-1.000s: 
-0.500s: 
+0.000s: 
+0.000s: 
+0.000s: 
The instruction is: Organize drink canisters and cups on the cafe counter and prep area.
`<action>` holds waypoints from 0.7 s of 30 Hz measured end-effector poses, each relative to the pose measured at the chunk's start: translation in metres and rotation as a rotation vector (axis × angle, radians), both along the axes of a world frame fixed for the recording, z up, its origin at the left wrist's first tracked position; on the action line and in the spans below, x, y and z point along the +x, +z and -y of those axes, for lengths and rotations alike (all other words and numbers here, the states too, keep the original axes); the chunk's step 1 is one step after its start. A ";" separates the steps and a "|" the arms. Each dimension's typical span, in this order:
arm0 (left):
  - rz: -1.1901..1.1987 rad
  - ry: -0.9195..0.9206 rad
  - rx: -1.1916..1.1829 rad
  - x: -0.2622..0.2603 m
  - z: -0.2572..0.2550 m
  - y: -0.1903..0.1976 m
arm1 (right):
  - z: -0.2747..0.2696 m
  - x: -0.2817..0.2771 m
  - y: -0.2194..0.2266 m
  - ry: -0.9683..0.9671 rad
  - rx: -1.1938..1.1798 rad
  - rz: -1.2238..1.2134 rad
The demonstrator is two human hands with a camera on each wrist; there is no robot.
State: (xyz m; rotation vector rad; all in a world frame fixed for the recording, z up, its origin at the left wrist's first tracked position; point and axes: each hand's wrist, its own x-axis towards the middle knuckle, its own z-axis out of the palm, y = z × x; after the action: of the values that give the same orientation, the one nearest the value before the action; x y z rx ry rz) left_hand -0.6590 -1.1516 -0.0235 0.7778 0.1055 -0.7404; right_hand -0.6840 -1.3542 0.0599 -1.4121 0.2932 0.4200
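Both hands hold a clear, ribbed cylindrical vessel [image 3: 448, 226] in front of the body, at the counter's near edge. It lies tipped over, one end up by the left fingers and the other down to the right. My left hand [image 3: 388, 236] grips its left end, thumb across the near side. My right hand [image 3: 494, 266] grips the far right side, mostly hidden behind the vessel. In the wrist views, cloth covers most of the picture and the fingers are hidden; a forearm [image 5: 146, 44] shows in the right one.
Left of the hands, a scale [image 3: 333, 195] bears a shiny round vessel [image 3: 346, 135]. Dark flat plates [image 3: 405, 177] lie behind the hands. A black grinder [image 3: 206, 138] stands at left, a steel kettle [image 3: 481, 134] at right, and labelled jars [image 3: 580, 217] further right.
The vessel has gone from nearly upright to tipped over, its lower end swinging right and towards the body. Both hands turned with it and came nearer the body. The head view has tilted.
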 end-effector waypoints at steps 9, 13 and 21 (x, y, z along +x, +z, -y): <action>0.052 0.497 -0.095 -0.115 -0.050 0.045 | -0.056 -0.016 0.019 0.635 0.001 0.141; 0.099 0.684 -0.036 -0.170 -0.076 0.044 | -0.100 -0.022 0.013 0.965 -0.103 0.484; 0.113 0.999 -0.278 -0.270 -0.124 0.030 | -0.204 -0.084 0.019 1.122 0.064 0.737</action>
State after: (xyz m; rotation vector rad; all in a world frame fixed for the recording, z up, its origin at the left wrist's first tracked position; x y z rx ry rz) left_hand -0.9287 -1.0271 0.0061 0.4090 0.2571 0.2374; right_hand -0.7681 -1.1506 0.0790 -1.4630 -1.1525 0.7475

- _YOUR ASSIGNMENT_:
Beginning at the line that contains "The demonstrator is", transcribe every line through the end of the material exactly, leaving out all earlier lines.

- _SOLUTION_:
The demonstrator is two human hands with a camera on each wrist; there is no robot.
State: (xyz m; rotation vector rad; all in a world frame fixed for the recording, z up, its origin at the left wrist's first tracked position; point and axes: each hand's wrist, its own x-axis towards the middle knuckle, its own z-axis out of the palm, y = z × x; after the action: of the values that give the same orientation, the one nearest the value before the action; x y z rx ry rz) left_hand -0.6590 -1.1516 -0.0235 0.7778 0.1055 -0.7404; right_hand -0.6840 -1.3542 0.0599 -1.4121 0.2932 0.4200
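Both hands hold a clear, ribbed cylindrical vessel [image 3: 448, 226] in front of the body, at the counter's near edge. It lies tipped over, one end up by the left fingers and the other down to the right. My left hand [image 3: 388, 236] grips its left end, thumb across the near side. My right hand [image 3: 494, 266] grips the far right side, mostly hidden behind the vessel. In the wrist views, cloth covers most of the picture and the fingers are hidden; a forearm [image 5: 146, 44] shows in the right one.
Left of the hands, a scale [image 3: 333, 195] bears a shiny round vessel [image 3: 346, 135]. Dark flat plates [image 3: 405, 177] lie behind the hands. A black grinder [image 3: 206, 138] stands at left, a steel kettle [image 3: 481, 134] at right, and labelled jars [image 3: 580, 217] further right.
The vessel has gone from nearly upright to tipped over, its lower end swinging right and towards the body. Both hands turned with it and came nearer the body. The head view has tilted.
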 end-effector waypoints at steps 9, 13 and 21 (x, y, z along +x, +z, -y): <action>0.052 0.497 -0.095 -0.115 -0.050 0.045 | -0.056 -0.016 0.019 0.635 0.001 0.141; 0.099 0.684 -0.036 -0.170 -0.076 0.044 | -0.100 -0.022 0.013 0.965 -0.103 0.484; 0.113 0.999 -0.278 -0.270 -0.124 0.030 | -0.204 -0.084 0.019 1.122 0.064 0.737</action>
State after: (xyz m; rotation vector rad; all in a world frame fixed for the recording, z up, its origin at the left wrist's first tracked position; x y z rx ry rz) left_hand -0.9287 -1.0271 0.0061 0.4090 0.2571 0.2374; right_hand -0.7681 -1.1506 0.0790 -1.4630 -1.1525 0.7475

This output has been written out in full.